Alas, this got lost for me on the page jump. Here are a few from a quick Google:
How to let out a dress - only works if you have a decent amount of seam and a smallish amount of letting out to do
Using corset loops to make a dress bigger - I pointed a friend to this technique just the other day, for a wonderful unicorn dress that fit everywhere except the bust.
Video of making a bodice bigger by adding a wedge of fabric at the side seams

Google's natural language search algorithm has gotten pretty good now. I find I (usually) get decent results using searches like "how to make [part of body] of [piece of clothing] bigger/smaller". Some examples:
- how to make bodice of dress bigger (A: see above methods)
- how to make bust of dress smaller (A: darts, usually)
- how to make dress bigger in hips (A: side slits or colour blocking are your best bet)
- how to make legs of pants shorter (A: hem them)
- how to make more room in crotch of pants (A: gussets)
- how to make waist of pants lower (A: this is called the rise, and is quite hard to alter well)

These are all things I've Googled over the last several months as I've gone through my/the kids' wardrobe and fabric stash to see what needs altering/mending/making.
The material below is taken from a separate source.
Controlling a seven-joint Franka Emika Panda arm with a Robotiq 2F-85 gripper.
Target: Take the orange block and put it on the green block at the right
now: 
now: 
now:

This method works well when you have a thing that you need to fit better, but want it to stay more or less the same thing.

If you're looking to turn a thing into a different thing, the terms "upcycle" or "refashion" will be your friend. This isn't something I do a whole lot though - by the time clothes reach me they're usually ready for the rag bin or the pet blanket pile. I'm happier to thrift sheets and start from scratch.